### INSTRUCTIONS FOR THE TASK
Give back exactly the lines of the material below, starting with the line with "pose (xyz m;" and going on through the line with "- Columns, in".

### LISTED RECORDS
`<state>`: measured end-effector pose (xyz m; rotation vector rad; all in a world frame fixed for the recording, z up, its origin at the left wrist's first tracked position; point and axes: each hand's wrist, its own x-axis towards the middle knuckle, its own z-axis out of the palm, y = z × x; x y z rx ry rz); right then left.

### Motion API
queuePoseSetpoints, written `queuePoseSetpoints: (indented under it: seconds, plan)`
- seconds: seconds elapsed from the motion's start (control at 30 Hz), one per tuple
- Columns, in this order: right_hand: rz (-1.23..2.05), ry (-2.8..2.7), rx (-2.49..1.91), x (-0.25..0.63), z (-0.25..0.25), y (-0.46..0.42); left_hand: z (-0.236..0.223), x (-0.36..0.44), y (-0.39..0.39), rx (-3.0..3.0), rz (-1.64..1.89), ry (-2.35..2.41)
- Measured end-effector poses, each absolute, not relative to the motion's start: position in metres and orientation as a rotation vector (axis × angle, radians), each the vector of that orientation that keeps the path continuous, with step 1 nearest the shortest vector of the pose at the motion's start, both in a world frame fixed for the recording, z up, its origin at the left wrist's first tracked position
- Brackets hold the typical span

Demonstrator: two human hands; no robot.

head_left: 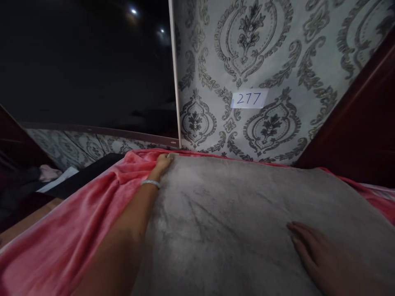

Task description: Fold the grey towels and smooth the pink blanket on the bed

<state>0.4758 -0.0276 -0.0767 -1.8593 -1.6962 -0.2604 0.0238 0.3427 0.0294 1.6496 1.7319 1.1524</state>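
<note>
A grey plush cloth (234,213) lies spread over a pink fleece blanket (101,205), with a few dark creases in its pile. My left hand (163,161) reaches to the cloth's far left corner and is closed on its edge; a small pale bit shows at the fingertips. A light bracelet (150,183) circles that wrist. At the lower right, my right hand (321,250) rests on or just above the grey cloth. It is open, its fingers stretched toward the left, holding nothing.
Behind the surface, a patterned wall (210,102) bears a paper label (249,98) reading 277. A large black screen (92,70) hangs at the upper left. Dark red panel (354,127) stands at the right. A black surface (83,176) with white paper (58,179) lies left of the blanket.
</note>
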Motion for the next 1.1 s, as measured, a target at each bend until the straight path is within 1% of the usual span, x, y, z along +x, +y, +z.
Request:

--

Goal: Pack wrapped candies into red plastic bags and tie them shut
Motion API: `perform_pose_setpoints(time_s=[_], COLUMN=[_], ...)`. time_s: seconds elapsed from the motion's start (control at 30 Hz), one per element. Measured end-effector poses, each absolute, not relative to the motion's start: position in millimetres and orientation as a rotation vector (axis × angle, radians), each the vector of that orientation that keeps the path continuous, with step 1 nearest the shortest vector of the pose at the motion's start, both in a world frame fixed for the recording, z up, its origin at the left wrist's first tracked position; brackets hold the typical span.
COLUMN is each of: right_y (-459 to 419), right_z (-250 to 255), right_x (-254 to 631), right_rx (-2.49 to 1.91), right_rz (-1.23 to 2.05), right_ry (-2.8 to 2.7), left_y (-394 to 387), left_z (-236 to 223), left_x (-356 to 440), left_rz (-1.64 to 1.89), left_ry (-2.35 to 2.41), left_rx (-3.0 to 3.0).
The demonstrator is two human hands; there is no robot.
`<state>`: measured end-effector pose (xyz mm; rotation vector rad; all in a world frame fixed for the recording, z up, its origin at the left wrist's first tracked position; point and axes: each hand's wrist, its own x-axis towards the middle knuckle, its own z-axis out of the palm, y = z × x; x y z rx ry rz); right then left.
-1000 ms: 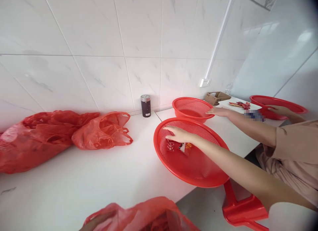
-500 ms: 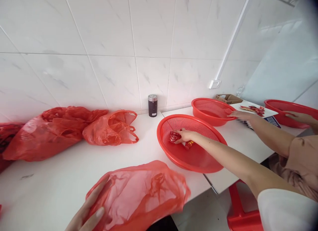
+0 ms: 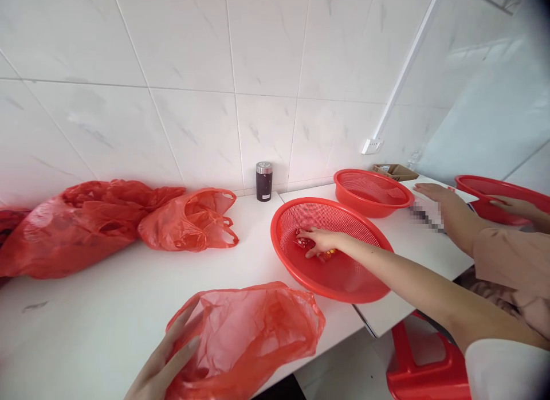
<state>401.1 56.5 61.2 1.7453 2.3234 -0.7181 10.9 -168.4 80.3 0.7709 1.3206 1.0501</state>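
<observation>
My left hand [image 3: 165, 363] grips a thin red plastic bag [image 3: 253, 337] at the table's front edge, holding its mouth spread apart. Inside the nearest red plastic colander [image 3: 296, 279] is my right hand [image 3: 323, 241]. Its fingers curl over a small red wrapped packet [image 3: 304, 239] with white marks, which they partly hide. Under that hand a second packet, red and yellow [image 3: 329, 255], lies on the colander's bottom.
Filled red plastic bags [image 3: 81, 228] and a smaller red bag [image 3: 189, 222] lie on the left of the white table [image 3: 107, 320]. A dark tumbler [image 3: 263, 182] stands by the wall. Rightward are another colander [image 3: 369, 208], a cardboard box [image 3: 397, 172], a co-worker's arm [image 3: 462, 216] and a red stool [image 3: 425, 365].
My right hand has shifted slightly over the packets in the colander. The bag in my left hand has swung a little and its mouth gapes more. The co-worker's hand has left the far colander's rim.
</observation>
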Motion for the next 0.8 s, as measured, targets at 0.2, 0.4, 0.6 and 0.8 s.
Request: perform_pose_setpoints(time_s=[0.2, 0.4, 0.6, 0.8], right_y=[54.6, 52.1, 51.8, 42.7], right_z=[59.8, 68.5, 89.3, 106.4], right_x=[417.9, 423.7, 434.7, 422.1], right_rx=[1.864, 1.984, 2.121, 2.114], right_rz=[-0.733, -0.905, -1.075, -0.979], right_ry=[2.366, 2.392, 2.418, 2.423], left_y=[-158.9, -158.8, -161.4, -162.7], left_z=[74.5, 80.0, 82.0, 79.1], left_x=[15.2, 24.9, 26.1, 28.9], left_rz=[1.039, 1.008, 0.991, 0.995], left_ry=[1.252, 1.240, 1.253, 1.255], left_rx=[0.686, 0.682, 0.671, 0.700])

### TASK RESULT
`<state>`: measured end-effector pose (xyz m; rotation vector rad; all in a world frame fixed for the recording, z up, its origin at the left wrist's first tracked position; point and axes: each hand's wrist, its own x-axis towards the middle knuckle, its own z-axis out of the palm, y = z × x; x y z rx ry rz); right then left.

### Motion API
queuePoseSetpoints, written `queuePoseSetpoints: (indented under it: seconds, plan)`
- seconds: seconds elapsed from the motion's start (control at 30 Hz), one per tuple
- Columns, in this order: right_hand: rz (-1.23..2.05), ry (-2.8..2.7), rx (-2.49..1.91), x (-0.25..0.63), z (-0.25..0.25), y (-0.46..0.42); left_hand: z (-0.236..0.223), x (-0.36..0.44), y (-0.39..0.39), rx (-3.0..3.0), rz (-1.64..1.89), ry (-2.35..2.41)

As written, the answer is complete.